Repeat the full listing below verbatim and keep the images out.

══ Recorded information ══

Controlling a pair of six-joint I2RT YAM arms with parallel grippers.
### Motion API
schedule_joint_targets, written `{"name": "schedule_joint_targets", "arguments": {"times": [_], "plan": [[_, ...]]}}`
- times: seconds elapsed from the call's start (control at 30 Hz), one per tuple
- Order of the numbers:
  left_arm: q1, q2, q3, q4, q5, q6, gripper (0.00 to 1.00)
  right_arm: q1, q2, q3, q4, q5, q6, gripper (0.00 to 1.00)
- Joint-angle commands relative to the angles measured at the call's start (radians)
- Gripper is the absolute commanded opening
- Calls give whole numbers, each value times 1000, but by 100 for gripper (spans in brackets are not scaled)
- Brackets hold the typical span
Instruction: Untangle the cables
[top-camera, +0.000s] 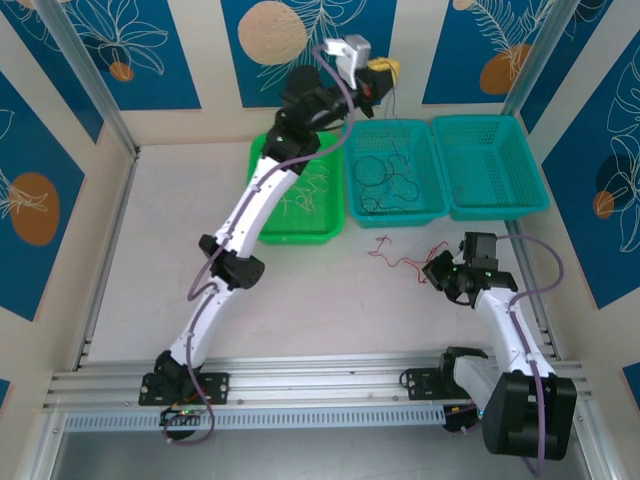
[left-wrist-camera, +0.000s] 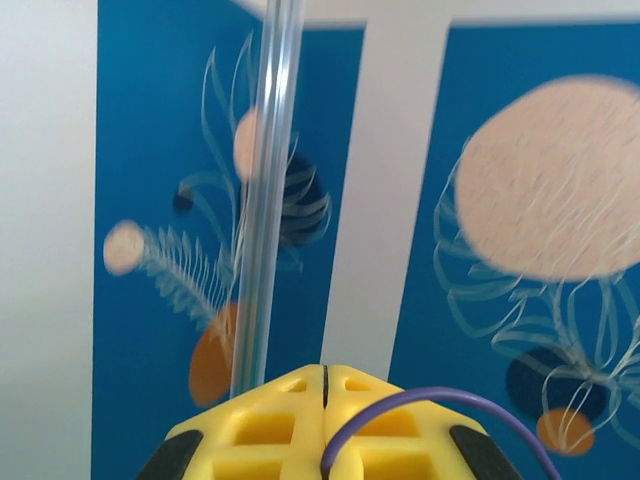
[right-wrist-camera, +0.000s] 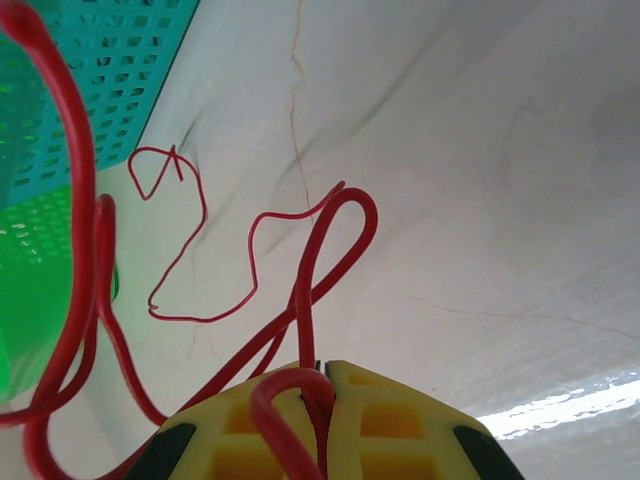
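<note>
Sorting appears well advanced: thin white wires (top-camera: 310, 195) lie in the green perforated plastic basket (top-camera: 322, 233), and thin black wires (top-camera: 385, 182) in the middle teal basket (top-camera: 395, 218). The thin red wires (right-wrist-camera: 82, 190) lie tangled on the pale worktop (top-camera: 300, 300), right of frame centre, pinched in the closed right gripper (right-wrist-camera: 322, 365). The left gripper (left-wrist-camera: 325, 372), raised at upper centre, is closed, with no held wire discernible. No writing is legible.

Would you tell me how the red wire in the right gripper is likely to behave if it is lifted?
Probably floppy: the red wire pinched by the right gripper hangs in loose loops and kinks. It is likely very light, being so thin. Its trailing end lies curled on the table, so it may drag and snag.
</note>
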Motion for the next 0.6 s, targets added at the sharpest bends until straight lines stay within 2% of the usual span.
{"name": "schedule_joint_targets", "arguments": {"times": [0.0,0.07,0.1,0.23,0.33,0.47,0.5,0.57], "plan": [[-11,51,-27,-125,-199,33,0,4,-38,0,-45,-20,-14,0],[-8,59,-62,-179,-352,21,1,3,-53,0,-53,-22,-15,0],[-4,65,-81,-198,-389,19,3,2,-61,-2,-56,-22,-14,0],[16,78,-159,-172,-323,2,12,2,-72,-9,-56,-17,-8,0],[16,88,-184,-159,-321,-1,10,2,-66,-4,-52,-23,-7,0],[18,97,-199,-150,-367,-2,15,4,-67,8,-63,-22,-7,0],[21,98,-203,-145,-373,-4,24,2,-69,10,-64,-21,-8,0],[30,102,-213,-148,-386,-20,58,3,-70,12,-69,-20,-8,0]]}}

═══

§ **Response**
Controlling a pair of six-joint I2RT YAM arms with parallel grippers.
### Motion API
schedule_joint_targets, written `{"name": "schedule_joint_targets", "arguments": {"times": [_], "plan": [[_, ...]]}}`
- times: seconds elapsed from the call's start (control at 30 Hz), one per tuple
- Order of the numbers:
  left_arm: q1, q2, q3, q4, q5, q6, gripper (0.00 to 1.00)
  right_arm: q1, q2, q3, q4, q5, q6, gripper (0.00 to 1.00)
- Joint-angle commands relative to the angles measured at the call's start (radians)
- Gripper is the absolute commanded opening
- Calls give whole numbers, each value times 1000, but by 100 for gripper (spans in brackets are not scaled)
- Brackets hold the typical span
Instruction: Untangle the cables
[top-camera, +0.000s] 
[left-wrist-camera, +0.000s] 
[right-wrist-camera, +0.000s] 
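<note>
Sorting appears well advanced: thin white wires (top-camera: 310, 195) lie in the green perforated plastic basket (top-camera: 322, 233), and thin black wires (top-camera: 385, 182) in the middle teal basket (top-camera: 395, 218). The thin red wires (right-wrist-camera: 82, 190) lie tangled on the pale worktop (top-camera: 300, 300), right of frame centre, pinched in the closed right gripper (right-wrist-camera: 322, 365). The left gripper (left-wrist-camera: 325, 372), raised at upper centre, is closed, with no held wire discernible. No writing is legible.

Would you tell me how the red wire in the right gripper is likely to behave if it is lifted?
Probably floppy: the red wire pinched by the right gripper hangs in loose loops and kinks. It is likely very light, being so thin. Its trailing end lies curled on the table, so it may drag and snag.
</note>
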Motion for the next 0.6 s, targets added at the sharpest bends until straight lines stay within 2% of the usual span.
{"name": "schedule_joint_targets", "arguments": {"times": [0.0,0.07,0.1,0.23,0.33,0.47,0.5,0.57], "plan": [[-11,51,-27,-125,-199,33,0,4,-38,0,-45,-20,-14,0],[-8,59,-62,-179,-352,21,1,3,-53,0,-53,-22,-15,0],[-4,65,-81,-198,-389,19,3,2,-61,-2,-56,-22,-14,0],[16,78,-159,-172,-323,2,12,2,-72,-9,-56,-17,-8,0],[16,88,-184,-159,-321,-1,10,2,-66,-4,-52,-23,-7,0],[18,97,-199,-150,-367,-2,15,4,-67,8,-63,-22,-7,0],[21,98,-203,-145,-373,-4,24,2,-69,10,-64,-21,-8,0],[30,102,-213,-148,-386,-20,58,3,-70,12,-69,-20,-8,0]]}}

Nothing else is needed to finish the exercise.